* _What to do_
What lines of the listing include the string "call"? Show them all.
:: Material shown
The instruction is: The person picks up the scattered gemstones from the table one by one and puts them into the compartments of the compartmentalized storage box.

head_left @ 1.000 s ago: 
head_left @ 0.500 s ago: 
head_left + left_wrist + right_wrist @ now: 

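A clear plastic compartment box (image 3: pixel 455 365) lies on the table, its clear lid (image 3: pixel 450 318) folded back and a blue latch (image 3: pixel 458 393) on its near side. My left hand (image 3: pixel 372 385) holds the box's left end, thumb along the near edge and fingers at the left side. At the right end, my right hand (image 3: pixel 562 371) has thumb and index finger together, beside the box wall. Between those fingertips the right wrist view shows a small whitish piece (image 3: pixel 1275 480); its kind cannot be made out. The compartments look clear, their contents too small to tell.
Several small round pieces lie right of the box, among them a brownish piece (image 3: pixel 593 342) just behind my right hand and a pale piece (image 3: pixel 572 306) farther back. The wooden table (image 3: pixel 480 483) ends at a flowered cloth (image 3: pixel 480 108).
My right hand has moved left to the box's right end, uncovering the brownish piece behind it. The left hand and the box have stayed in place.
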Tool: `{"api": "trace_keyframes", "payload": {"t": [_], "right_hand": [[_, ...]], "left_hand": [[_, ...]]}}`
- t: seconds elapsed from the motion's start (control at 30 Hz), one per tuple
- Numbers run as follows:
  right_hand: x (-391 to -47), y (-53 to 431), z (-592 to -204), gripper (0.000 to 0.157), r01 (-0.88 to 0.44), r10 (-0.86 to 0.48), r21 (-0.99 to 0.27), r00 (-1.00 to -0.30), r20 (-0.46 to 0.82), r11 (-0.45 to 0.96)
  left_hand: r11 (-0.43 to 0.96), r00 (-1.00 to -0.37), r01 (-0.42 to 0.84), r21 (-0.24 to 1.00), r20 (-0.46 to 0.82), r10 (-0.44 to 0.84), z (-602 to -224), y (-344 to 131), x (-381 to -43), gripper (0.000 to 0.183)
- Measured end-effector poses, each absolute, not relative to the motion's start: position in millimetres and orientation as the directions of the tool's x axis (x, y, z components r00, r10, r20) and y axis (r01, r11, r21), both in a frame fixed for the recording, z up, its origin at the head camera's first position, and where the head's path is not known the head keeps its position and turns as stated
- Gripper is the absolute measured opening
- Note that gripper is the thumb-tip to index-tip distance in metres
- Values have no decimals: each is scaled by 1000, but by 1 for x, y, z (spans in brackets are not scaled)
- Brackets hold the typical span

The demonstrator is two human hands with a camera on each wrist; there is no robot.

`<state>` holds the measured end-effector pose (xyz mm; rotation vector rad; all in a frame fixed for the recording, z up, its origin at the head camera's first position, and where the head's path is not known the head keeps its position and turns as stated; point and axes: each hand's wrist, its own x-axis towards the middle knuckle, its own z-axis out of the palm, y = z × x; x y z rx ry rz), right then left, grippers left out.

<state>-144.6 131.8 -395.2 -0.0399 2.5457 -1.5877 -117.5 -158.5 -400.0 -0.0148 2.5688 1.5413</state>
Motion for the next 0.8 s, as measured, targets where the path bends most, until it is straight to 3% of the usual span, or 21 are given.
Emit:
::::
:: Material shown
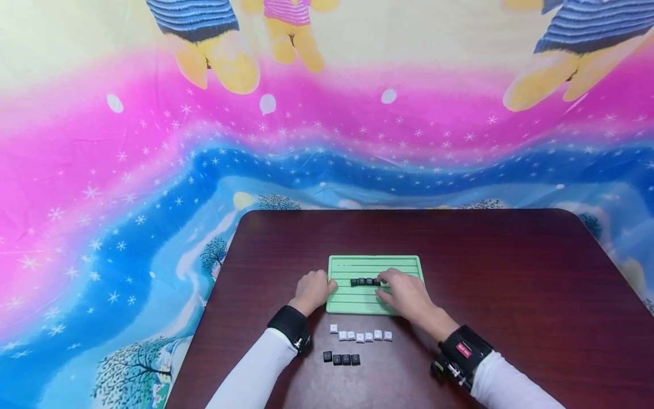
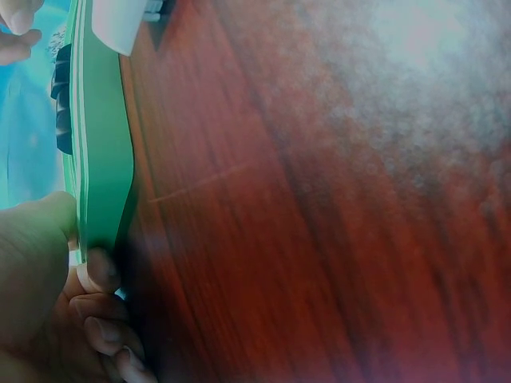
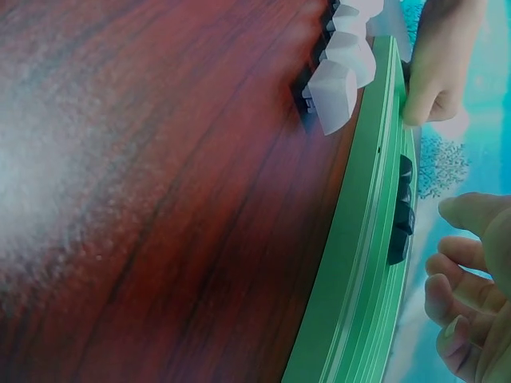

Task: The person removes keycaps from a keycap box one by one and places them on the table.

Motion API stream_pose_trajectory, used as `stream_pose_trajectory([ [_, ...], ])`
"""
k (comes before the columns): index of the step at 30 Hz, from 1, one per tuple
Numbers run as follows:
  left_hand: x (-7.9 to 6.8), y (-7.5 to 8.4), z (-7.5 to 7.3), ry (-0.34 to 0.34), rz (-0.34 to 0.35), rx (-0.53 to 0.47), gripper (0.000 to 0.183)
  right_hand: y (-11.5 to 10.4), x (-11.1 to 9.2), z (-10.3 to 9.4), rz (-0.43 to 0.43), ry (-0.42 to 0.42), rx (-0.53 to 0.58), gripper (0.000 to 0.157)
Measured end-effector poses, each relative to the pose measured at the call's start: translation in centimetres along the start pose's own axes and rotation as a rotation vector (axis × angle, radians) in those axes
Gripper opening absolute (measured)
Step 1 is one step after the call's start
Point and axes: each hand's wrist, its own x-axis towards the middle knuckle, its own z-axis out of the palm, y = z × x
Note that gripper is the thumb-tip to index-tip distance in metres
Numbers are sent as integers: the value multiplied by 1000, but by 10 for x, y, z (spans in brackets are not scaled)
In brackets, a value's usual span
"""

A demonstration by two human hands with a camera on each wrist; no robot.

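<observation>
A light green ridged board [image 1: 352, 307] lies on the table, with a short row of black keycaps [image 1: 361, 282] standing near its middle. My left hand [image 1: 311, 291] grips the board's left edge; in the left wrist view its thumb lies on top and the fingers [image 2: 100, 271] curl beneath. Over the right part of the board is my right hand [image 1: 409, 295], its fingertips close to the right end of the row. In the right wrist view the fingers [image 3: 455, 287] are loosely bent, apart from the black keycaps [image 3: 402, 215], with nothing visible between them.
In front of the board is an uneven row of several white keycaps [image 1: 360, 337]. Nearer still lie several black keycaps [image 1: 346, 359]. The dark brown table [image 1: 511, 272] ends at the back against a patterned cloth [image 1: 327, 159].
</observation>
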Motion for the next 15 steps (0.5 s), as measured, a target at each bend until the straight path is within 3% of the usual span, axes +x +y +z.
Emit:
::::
* _Response below_
Measured end-effector poses, each relative to the pose measured at the call's start: translation in centimetres along the start pose's own axes and rotation as a rotation vector (axis × angle, radians) in those axes
Step 1 is one step after the call's start

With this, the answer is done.